In an initial exploration of cyberpunk glossaries found online, we noticed a variety of formation processes for cyberpunk terms: compounding (screamsheet 'newspaper'), clipping (base 'database') and acronym formation (DNI 'direct neural interface'), as well as fantasized borrowings (gomi, Japanese 'junk'). In this analysis, we are motivated by the question of which methods of word-formation are most characteristic and productive within cyberpunk discussions online from the late 1980s to the present day. This research question engages with long-standing questions in sociohistorical linguistics regarding actuation, the origin of linguistic features; and transmission, the means by which such features spread. We deal with the latter question on a subculture-wide level, engaging the question of which forms are favored in this particular subculture.      

In this chapter, we examine the ways in which words characteristic of cyberpunk are formed and deformed through diverse and complex processes, including blending around common sound/character sequences (corpsicle), re-spelling (tek for 'tech' or cypx for 'cyberpunk') and sequential clipping-compounding (netrode 'network' + 'electrode') as well as more complex creations (e.g., teledildonics).

We find clipping with compounding to be the most characteristically 'cyberpunk' word-formation process in the data in terms of both frequency of word-formation strategy, and frequency of use of the resulting neologisms. Our data include corpora from the Virtual Meatspace forum, including posts from the years 2006-2013 (Cyberpunk Review, 2013) and the Collective Cyberpunk Community forums, spanning the years 2011-2013 (Collective Cyberpunk Community, 2013) alongside 1980s-90s Usenet data from alt.cyberpunk. We combine these analyses in order to provide a longer-term view of lexical formation/deformation within the cyberpunk subculture. Several roots, including clipped forms like trode 'electrode' seem to be especially productive. Other common constructions take the form of cyber-X, X-punk, X-jockey/jock, and X-boy/girl. While some of these formation processes are well-known (see, e.g., Bauer & Renouf 2001), the large-scale use of such lexical innovations in the context of a subculture is not well-researched, and through the combination of synchronic and diachronic analysis, we make an effort to fill this research gap.

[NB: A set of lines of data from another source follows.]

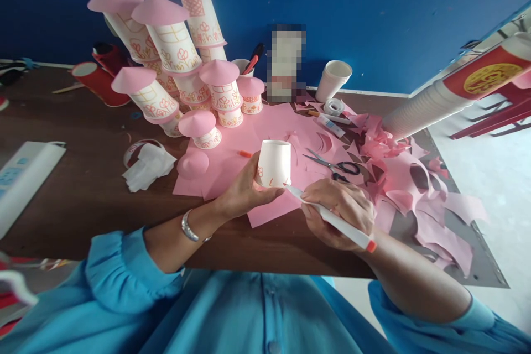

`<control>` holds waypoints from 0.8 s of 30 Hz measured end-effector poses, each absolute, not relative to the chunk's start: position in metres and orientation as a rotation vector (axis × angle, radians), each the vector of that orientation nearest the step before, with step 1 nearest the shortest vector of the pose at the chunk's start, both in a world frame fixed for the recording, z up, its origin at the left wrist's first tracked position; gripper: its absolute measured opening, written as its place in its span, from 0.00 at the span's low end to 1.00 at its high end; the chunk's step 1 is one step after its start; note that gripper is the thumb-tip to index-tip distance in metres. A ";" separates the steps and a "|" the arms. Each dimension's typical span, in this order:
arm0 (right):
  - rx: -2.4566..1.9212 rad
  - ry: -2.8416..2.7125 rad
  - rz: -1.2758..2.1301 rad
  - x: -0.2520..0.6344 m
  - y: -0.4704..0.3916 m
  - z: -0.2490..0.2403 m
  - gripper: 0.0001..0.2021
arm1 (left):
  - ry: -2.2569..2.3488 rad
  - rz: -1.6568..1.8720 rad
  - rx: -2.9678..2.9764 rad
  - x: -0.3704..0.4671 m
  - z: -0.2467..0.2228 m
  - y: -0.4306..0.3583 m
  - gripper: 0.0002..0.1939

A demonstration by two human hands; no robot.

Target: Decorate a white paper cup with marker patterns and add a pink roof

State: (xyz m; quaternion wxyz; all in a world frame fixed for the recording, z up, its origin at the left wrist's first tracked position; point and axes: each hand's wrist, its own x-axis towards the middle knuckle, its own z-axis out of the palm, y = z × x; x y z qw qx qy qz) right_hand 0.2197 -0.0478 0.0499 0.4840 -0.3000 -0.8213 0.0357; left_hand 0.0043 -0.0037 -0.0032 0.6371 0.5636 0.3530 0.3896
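Left hand [244, 187] grips tapered white paper cup [275, 160], raised over flat pink paper sheets [269, 121], near brown worktop's [265, 246] front edge. Right hand [340, 211] pinches white, orange-ended marker pen [340, 225], tip at cup's lower side. Black-handled metal scissors [331, 165] just beyond; curled pink paper offcuts [442, 227] crowd right edge. Brown surface shows left of sheets.
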 end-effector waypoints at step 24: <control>-0.678 -2.008 0.025 0.218 -0.047 0.047 0.10 | 0.820 0.842 1.301 0.007 -0.005 -0.005 0.36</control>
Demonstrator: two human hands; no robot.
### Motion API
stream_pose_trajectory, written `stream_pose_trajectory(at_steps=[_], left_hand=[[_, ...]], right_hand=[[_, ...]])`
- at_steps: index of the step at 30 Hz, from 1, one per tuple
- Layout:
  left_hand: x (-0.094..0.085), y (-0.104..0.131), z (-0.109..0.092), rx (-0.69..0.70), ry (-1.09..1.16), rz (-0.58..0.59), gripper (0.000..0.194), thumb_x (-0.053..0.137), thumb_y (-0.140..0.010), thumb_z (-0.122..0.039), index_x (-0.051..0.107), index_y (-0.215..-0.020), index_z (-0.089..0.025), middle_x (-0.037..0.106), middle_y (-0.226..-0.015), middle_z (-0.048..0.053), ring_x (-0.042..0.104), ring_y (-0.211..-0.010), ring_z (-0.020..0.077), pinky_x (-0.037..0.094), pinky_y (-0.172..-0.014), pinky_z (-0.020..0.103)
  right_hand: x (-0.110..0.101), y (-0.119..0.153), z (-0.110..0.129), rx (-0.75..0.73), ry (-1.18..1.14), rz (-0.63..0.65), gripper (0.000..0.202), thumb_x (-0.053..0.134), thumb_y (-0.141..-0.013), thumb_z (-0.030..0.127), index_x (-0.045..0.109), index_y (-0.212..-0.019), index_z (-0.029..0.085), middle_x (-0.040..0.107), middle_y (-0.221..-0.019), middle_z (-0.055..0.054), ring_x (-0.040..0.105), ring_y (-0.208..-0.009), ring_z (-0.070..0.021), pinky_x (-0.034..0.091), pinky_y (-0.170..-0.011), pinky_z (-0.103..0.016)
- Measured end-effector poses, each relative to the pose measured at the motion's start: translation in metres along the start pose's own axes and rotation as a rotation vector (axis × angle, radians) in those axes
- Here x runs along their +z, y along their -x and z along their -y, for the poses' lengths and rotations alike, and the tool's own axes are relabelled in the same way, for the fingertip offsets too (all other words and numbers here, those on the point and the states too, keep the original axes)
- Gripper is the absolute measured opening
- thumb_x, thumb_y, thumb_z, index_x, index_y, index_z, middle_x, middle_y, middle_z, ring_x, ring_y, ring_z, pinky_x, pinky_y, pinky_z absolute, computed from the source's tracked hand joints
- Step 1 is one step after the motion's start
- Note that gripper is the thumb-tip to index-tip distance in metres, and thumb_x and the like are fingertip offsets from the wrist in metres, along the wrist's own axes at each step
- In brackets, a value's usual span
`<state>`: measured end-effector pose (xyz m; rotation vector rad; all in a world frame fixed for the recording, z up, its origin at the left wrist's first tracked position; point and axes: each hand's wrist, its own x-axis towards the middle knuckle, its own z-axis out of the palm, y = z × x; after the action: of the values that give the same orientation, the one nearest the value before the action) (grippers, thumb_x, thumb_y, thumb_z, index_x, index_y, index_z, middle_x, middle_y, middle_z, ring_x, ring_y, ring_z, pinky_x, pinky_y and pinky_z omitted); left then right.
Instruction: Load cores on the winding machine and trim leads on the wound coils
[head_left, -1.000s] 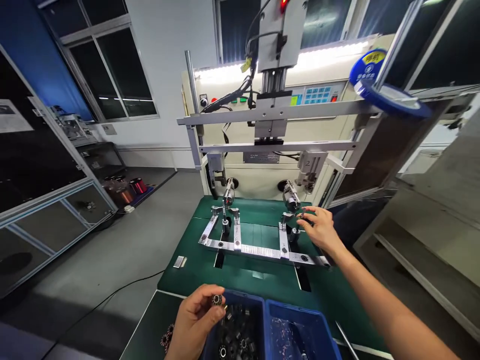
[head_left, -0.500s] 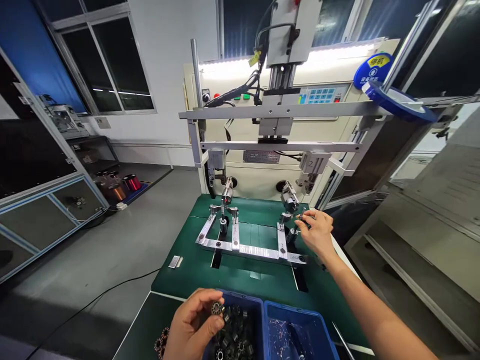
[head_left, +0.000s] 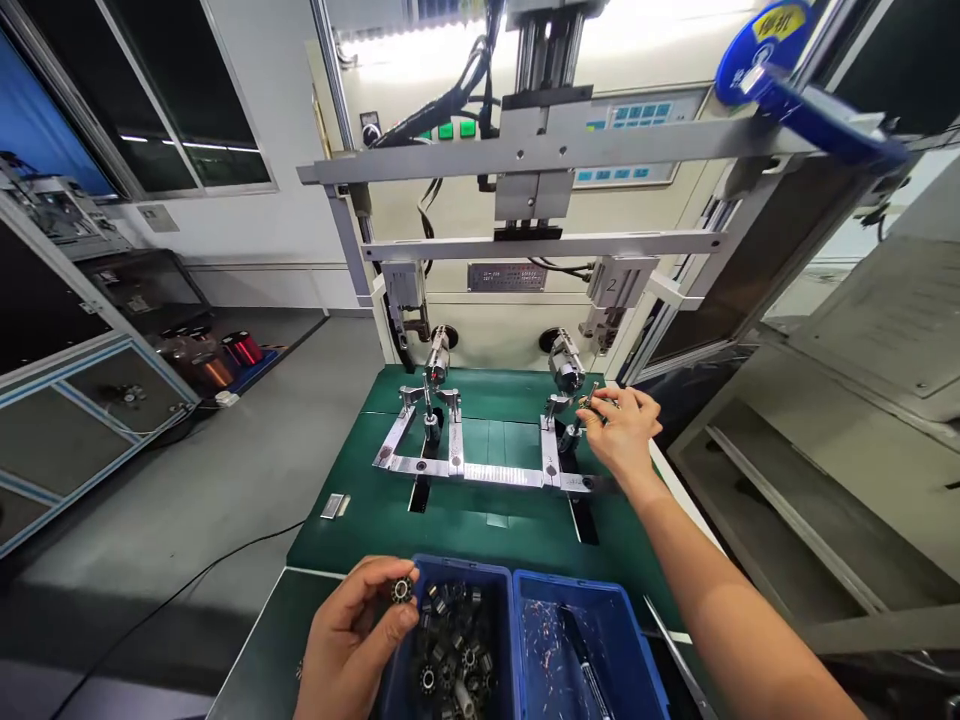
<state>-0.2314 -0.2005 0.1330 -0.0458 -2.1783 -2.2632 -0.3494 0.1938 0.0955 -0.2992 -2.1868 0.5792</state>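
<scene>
My left hand (head_left: pixel 352 635) is closed in a pinch on a small toothed stator core (head_left: pixel 402 591), its round bore facing me. It hovers at the left rim of a blue bin (head_left: pixel 465 566) filled with dark stator cores (head_left: pixel 450 650). Farther off, my right hand (head_left: pixel 621 425) reaches to the right post (head_left: pixel 570 437) of the metal fixture (head_left: pixel 502 474). Its thumb and fingertips are pressed together near the post's top, beneath the right spindle head (head_left: pixel 565 360). A small coppery bit shows at the fingertips, but what they grip is mostly hidden.
A second blue bin (head_left: pixel 626 595) holds a black marker pen (head_left: pixel 583 650) and copper scraps. The left spindle head (head_left: pixel 437 355) stands over the left post (head_left: pixel 432 425). A small metal block (head_left: pixel 333 506) lies on the green bench mat. Grey crossbars (head_left: pixel 540 245) span above the fixture.
The view has tipped downward and shifted, so the bins and fixture sit differently in frame. My left hand still pinches the stator core, now showing more squarely. My right hand stays at the right post.
</scene>
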Motion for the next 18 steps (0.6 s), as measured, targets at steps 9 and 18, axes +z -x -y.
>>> stream_pose_trajectory(at_steps=[9, 18], left_hand=[[-0.011, -0.016, 0.011, 0.034, -0.213, 0.02, 0.038, 0.076, -0.067, -0.052, 0.077, -0.092, -0.023, 0.074, -0.093, 0.008, 0.067, -0.083, 0.0237, 0.056, -0.072, 0.028], [0.004, -0.006, -0.001, 0.038, -0.275, -0.091, 0.045, 0.072, -0.067, -0.063, 0.076, -0.091, -0.025, 0.073, -0.093, 0.007, 0.064, -0.08, 0.0238, 0.053, -0.066, 0.029]], right_hand=[[-0.009, -0.005, 0.001, -0.077, -0.037, 0.103, 0.031, 0.066, -0.085, 0.044, 0.069, -0.101, 0.018, 0.059, -0.127, -0.009, 0.049, -0.119, -0.029, 0.035, -0.103, -0.052], [-0.007, -0.007, 0.001, -0.028, -0.079, 0.135, 0.022, 0.065, -0.089, 0.038, 0.068, -0.1, 0.019, 0.058, -0.127, -0.008, 0.045, -0.124, -0.0288, 0.033, -0.106, -0.053]])
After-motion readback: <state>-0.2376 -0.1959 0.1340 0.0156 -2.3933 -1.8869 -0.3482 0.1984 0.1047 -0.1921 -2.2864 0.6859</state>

Part of the examination of the spread of neologisms must also involve analysis of the development and spread of elements more abstract than lexical items, i.e. morphological processes. The nature of online discourse—posts marked with explicit dates, threaded conversations,  etc.—offers an ideal opportunity to observe and categorize the adoption of neologisms and investigate the abstract morphological means of their coinage.